Zuzana | 584 comments Mod
My thought on the series:

Loved Joanna David as Elinor. Easily the best performance of the series. Ciaran Madden as Marianne was convincingly ebullient, hystrionic, and/or annoyingly rude. At 28 she did pull off a more than decade-younger Marianne quite well.

Isabel Dean as Mrs Henry Dashwood was fine. Patricia Routledge played Mrs. Jennings sometimes with too much gusto but overall I liked her slightly exaggerated performance. Robin Ellis was a fine Edward - the added stutter and clumsiness worked quite well. I didn't care for Clive Francis as Willoughby, he had a shrewd slimy look about him that made him instantly suspicious. (Or maybe it was just me anticipating what was to come?!). Richard Owens as Colonel Brandon didn't have much on-screen time, but when he did (especially in Episode 4) he did fine.
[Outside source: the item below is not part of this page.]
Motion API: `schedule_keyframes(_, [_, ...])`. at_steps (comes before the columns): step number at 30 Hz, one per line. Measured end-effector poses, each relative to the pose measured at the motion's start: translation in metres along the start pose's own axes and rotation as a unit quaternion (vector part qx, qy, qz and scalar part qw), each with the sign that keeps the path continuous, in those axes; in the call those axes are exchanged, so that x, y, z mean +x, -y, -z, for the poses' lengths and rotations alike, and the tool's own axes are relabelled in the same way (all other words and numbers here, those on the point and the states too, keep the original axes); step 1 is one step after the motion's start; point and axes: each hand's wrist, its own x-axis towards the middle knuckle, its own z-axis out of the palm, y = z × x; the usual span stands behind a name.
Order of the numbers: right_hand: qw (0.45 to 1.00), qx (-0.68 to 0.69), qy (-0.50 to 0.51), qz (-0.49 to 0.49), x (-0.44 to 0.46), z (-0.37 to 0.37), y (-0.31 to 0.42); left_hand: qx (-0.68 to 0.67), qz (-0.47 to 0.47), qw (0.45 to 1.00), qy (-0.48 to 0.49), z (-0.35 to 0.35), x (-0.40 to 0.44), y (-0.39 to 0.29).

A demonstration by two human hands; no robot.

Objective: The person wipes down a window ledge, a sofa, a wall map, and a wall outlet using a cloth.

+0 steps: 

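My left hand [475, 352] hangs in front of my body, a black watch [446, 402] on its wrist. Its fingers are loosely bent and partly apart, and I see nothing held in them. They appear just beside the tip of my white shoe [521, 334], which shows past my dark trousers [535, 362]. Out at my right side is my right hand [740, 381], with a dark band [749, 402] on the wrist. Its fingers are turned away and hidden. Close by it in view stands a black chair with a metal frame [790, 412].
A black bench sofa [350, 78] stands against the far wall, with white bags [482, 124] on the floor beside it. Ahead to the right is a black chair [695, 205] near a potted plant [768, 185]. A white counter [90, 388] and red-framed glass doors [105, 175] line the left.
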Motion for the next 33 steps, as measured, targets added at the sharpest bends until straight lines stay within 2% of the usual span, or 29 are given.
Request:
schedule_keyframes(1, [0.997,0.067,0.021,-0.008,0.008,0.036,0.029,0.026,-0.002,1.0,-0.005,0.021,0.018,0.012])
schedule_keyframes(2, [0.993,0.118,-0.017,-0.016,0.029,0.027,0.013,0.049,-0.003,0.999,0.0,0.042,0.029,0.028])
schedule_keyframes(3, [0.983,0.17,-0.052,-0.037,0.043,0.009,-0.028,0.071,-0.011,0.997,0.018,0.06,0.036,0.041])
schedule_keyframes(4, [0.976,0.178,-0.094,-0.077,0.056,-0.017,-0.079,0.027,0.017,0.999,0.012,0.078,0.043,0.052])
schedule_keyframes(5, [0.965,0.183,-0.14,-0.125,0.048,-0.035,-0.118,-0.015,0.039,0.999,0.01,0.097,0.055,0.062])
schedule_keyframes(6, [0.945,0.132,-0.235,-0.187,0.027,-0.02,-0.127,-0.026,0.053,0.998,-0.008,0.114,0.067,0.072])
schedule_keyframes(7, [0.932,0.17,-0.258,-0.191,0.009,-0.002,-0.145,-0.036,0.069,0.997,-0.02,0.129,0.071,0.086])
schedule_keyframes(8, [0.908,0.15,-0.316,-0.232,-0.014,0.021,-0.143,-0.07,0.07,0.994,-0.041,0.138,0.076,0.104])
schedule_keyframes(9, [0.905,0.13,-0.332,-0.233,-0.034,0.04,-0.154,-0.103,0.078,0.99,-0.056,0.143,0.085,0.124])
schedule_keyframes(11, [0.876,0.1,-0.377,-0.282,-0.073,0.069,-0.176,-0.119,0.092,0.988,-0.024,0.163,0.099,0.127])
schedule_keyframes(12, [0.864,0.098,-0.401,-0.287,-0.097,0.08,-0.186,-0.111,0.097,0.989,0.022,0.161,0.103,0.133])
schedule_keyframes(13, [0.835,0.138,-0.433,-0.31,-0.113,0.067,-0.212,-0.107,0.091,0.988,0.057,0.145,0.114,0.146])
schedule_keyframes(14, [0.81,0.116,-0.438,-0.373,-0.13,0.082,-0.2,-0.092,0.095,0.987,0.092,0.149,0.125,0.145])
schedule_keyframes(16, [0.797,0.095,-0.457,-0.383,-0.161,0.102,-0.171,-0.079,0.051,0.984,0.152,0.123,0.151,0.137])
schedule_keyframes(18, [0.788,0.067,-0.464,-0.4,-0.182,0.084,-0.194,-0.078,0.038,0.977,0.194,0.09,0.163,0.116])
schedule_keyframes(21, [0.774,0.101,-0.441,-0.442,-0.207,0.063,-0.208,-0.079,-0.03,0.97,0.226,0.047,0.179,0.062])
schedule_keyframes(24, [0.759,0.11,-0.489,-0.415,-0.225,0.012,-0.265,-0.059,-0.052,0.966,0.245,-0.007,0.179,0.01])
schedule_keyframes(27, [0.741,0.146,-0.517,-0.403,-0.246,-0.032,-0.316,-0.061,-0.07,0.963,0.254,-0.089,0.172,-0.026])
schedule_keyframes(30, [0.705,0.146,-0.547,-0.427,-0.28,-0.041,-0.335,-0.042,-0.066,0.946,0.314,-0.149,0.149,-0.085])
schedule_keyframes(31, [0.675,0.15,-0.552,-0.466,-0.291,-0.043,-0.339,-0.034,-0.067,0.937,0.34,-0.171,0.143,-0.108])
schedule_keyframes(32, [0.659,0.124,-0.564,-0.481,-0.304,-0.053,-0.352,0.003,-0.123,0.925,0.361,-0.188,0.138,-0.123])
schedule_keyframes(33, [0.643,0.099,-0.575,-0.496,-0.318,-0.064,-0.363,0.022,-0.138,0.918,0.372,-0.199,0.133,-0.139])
Performances I thought were bad: Michael Aldridge as Sir John Middleton and the main offender Frances Cuka as Lucy Steele. These characters were pure caricatures. Sir John's loud ejaculations felt unnatural and artificial - proclamations of memorized lines. And Lucy? I expect Lucy Steele to be superficially pretty and elegant, and underneath it cunning, a competent liar and flatterer. I need to believe that anybody would be duped by her. This Lucy Steele was played as a vulgar monster who couldn't conceal her true nature for a second. Whatever the flaws of the script might have been, these actors failed to bring humanity to their characters.

All of the story beats were there. The added scenes didn't bother me much, with the exception of Elinor going unchaperoned into Edward's bachelor pad to offer him the living at Delaford. Did it really add anything meaningful? The incorrect use of given names drove me bonkers.

Costumes and make-up were 70s TV kind of bad. Music felt generic.

I can't fathom what the casting director was thinking?! The ages of the actors were all over the place. Mrs Jenning is one year younger than her daughter Lady Middleton?! The actresses looked their respective ages and it was immersion-breaking to see them standing beside each other. The same goes for Lucy Steele - the actress looks her real age - 34 (at the time of the shooting) maybe even a bit older. Whenever she had a scene with Joanna David (23) it looked so strange. Even just her standing next to Edward whose actor was 5 years younger than her and looked more youthfull. I wouldn't mind their real ages if the make-up department could make them look younger, but they failed.

Final verdict: Overall, I thing that the series was neither terrible nor excellent, it was ...just fine.


message 6: by Zuzana (new)

Zuzana | 584 comments Mod
Lucy reminded me of a cockroach wearing a human skinsuit. Devoid of humanity.